The lab has a great set-up for fluorescence microscopy which makes imaging quick and easy.
You just need to load the well plate into the machine and set up basic imaging parameters. You do need to image both DAPI and Phalloidin stains, but the software merges the images for you.
Fluorescent Images of Fibroid Cells
Simple graphic interface with presets ready to complete fluorescent microscopy.
As discussed in my previous post on immunostaining, the blue dots indicate nuclei and the green structures reveal the cytoskeleton via binding to actin.
DAPI and Fluorescein Phalloidin staining of confluent fibroid cells P4 (although this is potentially misleading as the cells are very slow growing).
Less confluent wells:
DAPI and Fluorescein Phalloidin staining of fibroid cells P4 which enables better visualisation of individual cells.
It is time to complete the immunostaining protocol with guidance from Jo-Maree. I must admit that with holidays looming, my note taking was a bit sketchy. I will need to follow up with Jo-Maree to record the correct details of DAPI and Fluorescein Phalloidin stain. This will ensure that I know how to prepare (and order) stocks in the future.
I already prepared a couple of wells at different cell concentrations ready for staining. We had to delay the protocol, so some of the higher concentration wells are likely a bit over-confluent. It will be interesting to see how they look under the fluorescence microscope.
CELL FIXATION: ‘Dirty’ Biolab
Working with 4% PFA in Fume Hood
Prior to imaging, I fixed the cells in 4% PFA:
- Remove culture media (discard in waste container with bleach)
- Wash cells with PBS (discard in waste container with bleach) x 2
- Move cells to fume hood
- Add 4% PFA to each well for 15 – 20min at room temp (in fume hood)
- Remove 4% PFA solution (discard in PFA waste container in fume hood)
- Add PBS (make sure cells are covered or they dry out and produce poor images
IMMUNOSTAINING: At lab bench area
Working at lab bench in the Stroke Group area
- Remove PBS from each well
- Add 1mL 0.3% Triton X-100 (a strong detergent) to permeabilize cells (make cells permeable – this allows the phalloidin stain to enter the cell structure) for 10 min
- Make up DAPI (5mL PBS Tween and 1ul DAPI) and protect from light with aluminium cover
- Remove Triton X-100 and add 1mL DAPI solution to each well and incubate at room temp (with aluminum cover to protect from light) for 5 minutes
- Make up Flouroscein Phalloidin (1mL PBS sand 2μL Flouroscein) and protect from light
- Remove and discard DAPI solution
- Add 1mL PBS 0.1% Tween to each well for 5 min then discard x 3 (i.e. wash with PBS Tween x 3)
- Add Phalloidin stain to each well.
- Incubate at room temp for 1 – 2 hours
- Remove Phalloidin solution
- Wash with PBS Tween x 2
- Add 1mL PBS in each well
- Cover with aluminum foil to protect from light.
- Cells are ready for imaging.
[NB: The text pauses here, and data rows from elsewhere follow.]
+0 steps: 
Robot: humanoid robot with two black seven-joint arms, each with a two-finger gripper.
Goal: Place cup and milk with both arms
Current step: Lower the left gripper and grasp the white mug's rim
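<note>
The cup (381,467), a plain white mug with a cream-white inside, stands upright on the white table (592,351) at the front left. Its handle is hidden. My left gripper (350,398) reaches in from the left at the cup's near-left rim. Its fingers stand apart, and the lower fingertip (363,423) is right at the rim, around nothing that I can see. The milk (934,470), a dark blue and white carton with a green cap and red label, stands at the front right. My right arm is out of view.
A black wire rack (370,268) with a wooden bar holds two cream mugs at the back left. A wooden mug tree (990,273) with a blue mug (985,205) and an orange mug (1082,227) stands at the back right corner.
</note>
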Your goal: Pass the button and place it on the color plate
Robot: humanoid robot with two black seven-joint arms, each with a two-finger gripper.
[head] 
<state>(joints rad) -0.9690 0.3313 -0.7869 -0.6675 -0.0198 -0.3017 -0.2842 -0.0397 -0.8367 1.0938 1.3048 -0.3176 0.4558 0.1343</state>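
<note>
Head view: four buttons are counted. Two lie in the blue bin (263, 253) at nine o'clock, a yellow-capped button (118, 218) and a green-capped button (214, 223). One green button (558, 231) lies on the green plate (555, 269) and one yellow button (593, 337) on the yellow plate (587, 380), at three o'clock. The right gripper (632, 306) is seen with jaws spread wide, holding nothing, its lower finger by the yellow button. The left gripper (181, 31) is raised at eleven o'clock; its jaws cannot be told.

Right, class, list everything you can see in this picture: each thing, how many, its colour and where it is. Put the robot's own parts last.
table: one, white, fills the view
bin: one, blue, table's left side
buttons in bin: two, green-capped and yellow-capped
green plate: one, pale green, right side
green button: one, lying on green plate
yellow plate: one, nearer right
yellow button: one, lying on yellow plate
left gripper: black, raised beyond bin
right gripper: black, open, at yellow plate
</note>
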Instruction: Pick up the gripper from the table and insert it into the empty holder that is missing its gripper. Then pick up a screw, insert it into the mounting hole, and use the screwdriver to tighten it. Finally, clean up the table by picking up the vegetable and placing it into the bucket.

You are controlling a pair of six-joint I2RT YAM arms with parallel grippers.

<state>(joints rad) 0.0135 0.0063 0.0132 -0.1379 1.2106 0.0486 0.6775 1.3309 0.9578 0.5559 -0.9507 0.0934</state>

They can be stored in the fridge (with aluminium foil cover) until ready.
I think I can officially label myself a hoarder of materials – I never want to let anything go in case it may be creatively useful or yield something. As such, I have been maintaining most of my passage flasks hoping for cell survivors (and, if I’m honest, spontaneous mutation and cell immortalisation).
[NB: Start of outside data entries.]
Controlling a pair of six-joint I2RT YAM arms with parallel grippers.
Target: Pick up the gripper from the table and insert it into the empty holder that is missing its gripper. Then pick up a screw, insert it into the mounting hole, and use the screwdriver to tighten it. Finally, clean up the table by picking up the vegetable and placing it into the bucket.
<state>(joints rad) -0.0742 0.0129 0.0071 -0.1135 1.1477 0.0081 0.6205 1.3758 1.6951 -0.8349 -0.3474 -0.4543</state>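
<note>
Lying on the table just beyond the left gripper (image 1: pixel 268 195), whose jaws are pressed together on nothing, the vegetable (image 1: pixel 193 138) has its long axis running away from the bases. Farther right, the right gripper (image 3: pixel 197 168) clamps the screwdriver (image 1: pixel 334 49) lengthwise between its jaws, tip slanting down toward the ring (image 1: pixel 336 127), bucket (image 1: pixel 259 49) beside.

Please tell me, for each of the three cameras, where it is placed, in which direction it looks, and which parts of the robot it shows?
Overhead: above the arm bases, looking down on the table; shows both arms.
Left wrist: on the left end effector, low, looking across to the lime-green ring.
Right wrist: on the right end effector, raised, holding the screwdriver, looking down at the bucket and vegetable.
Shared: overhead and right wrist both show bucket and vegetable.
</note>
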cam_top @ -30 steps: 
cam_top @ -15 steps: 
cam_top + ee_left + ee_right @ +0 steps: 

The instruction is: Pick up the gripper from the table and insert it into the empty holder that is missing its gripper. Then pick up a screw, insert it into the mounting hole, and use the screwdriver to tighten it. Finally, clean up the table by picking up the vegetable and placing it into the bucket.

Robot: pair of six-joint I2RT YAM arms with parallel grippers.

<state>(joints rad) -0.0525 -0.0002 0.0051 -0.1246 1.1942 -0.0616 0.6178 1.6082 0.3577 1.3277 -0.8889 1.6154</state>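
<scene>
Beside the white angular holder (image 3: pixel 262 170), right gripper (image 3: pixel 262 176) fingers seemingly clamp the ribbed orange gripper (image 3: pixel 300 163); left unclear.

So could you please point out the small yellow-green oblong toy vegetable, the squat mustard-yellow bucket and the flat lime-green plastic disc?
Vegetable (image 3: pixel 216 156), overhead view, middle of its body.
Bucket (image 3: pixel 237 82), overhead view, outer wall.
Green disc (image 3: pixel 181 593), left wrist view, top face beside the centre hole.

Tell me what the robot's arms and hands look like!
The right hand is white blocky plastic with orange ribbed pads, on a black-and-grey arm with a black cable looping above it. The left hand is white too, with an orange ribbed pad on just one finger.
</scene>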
Today the time has come to let go of some of my flasks. I am building up to the task, so will start with some of my smaller flasks – the T25s.
Following the standard fixation protocol in 4% PFA, I’ve prepared them for staining with H&E. It will be interesting to see if there were any remaining cells and if the ‘ghost trails’ stain with Eosin.
Three T25 PHGL Tumour Baby Flasks fixed with 4% PFA in PBS ready for staining.